Why shouldn't we just go naked and leave our skin cosmetic free?
Our skin needs cleansing and hydration due to our daily lives and the environment. Removing makeup or dirt from just stepping outside. If we are exposed to skin, or dry harsh winter, our skin needs help. Younger skin doesn’t need as much, but as we mature, our skin cells don’t turn over as rapidly. Those with dry skin have a naturally weaker protective layer of lipeds therefore your skin can feel tight, flaky and look dull whatever the weather and should improve with a boost of natural oils and balms.
A bit more info on cosmetic reguations for those who want to know!
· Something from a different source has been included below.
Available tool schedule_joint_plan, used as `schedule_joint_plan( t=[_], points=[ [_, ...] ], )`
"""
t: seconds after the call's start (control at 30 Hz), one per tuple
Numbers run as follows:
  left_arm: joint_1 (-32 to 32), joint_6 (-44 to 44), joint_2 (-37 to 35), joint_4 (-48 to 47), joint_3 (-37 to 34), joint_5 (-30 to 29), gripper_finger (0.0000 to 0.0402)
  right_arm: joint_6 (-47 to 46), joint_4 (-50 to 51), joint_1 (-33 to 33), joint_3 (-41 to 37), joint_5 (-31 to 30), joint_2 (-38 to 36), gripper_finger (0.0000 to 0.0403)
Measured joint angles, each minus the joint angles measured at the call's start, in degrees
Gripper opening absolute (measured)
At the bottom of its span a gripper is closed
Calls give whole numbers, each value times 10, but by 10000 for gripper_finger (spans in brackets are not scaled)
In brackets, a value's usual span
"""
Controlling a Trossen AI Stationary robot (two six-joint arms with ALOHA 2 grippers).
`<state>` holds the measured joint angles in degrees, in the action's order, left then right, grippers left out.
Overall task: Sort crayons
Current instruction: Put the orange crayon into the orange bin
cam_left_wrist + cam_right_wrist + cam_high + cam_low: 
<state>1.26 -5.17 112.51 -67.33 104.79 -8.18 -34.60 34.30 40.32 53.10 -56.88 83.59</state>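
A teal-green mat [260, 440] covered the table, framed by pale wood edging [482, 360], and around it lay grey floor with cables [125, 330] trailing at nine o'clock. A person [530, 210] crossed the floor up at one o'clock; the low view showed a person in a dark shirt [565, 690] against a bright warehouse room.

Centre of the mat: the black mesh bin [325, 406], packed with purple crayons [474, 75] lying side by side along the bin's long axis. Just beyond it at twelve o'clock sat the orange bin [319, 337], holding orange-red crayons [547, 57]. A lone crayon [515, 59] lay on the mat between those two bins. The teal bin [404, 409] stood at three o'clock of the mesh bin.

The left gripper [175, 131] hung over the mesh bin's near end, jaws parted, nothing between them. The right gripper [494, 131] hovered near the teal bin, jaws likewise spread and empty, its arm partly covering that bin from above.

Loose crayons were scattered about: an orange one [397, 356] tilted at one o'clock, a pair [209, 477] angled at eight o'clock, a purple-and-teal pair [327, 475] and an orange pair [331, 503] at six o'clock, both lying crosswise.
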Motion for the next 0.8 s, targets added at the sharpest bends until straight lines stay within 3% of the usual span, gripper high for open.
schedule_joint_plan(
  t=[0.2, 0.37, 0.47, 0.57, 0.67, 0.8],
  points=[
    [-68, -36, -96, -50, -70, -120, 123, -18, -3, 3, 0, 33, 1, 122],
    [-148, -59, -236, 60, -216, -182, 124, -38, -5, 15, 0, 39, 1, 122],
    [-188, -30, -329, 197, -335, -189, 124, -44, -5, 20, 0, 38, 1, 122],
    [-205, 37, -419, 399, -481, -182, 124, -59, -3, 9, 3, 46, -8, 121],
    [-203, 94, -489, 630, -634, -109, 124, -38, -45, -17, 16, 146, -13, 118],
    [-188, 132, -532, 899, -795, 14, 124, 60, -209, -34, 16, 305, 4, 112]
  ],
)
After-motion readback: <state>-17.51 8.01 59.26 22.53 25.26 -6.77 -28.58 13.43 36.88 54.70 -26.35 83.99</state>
Cosmetic regulation in the EU
Cosmetic Regulation (EC 1223/2009) is the main regulatory framework for cosmetics products on the European market which lays down all rules for product and ingredient safety assessments. It lists all substances that must not be used owing to their toxicity, substances that can only be used in specified circumstances, and the substances approved for use in cosmetics like colouring agents, preservatives and UV filters. In cosmetics alone, the EU has banned or restricted more than 1,300 chemicals.
Cosmetic regulation in the U.S
The cosmetic industry in the US has mostly been self-regulated for the past 100 years. The Federal Food, Drug & Cosmetic Act was passed in 1938 and since then, hundreds of thousands of chemicals have been created, but only 30 have been banned!
Cosmetic regulation in the rest of the world
Canada has banned over 500 chemicals so is somewhat a half way house between the UK and Canada. Asia and Africa are even further behind the U.S. For a product to be sold in the UK, even if it is manufactured abroad, it must adhere to EU regulations which does provide us a lot of comfort compared to the rest of the world.
We hope this post has provided some insight as to why it is so imporant to read labels when purchasing personal care products. At The Kind Store we have done the research for your so you can shop safely with us, but we think it's always best to be equipped with the knowledge yourself too!